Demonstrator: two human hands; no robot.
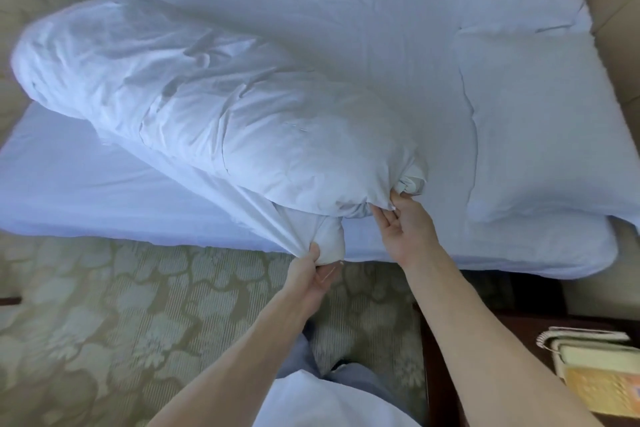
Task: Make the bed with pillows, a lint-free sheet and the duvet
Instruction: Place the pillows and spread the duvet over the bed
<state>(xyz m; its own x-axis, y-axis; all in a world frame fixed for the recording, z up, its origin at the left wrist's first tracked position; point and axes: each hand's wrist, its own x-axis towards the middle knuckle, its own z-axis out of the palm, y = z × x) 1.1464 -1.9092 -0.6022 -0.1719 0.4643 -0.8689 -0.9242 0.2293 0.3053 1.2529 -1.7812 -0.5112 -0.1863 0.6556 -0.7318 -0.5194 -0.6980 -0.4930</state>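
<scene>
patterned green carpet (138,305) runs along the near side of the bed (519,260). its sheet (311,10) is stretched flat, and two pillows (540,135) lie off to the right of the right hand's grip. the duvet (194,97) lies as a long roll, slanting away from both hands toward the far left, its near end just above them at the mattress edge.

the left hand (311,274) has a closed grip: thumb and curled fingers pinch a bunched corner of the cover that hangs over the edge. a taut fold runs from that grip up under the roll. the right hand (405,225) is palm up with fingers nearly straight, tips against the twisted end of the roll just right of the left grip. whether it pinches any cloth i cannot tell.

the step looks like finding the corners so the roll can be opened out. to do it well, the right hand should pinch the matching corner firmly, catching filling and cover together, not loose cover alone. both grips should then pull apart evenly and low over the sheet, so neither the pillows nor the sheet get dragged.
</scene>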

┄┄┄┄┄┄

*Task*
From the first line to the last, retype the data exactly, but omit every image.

*Answer section*
Demonstrator: two human hands; no robot.
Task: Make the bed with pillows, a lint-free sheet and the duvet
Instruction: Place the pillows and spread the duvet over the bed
<state>(xyz m; its own x-axis, y-axis; all in a world frame fixed for the recording, z up, its origin at the left wrist's first tracked position; point and axes: each hand's wrist, its own x-axis towards the middle knuckle, its own z-axis out of the palm, y = z × x) 1.1464 -1.9092 -0.6022 -0.1719 0.4643 -0.8689 -0.9242 0.2293 0.3053 1.2529 -1.7812 -0.5112 -0.1863 0.6556 -0.7318 -0.5194 -0.6980 -0.4930</state>
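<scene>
patterned green carpet (138,305) runs along the near side of the bed (519,260). its sheet (311,10) is stretched flat, and two pillows (540,135) lie off to the right of the right hand's grip. the duvet (194,97) lies as a long roll, slanting away from both hands toward the far left, its near end just above them at the mattress edge.

the left hand (311,274) has a closed grip: thumb and curled fingers pinch a bunched corner of the cover that hangs over the edge. a taut fold runs from that grip up under the roll. the right hand (405,225) is palm up with fingers nearly straight, tips against the twisted end of the roll just right of the left grip. whether it pinches any cloth i cannot tell.

the step looks like finding the corners so the roll can be opened out. to do it well, the right hand should pinch the matching corner firmly, catching filling and cover together, not loose cover alone. both grips should then pull apart evenly and low over the sheet, so neither the pillows nor the sheet get dragged.
</scene>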

This concludes the answer to the exercise.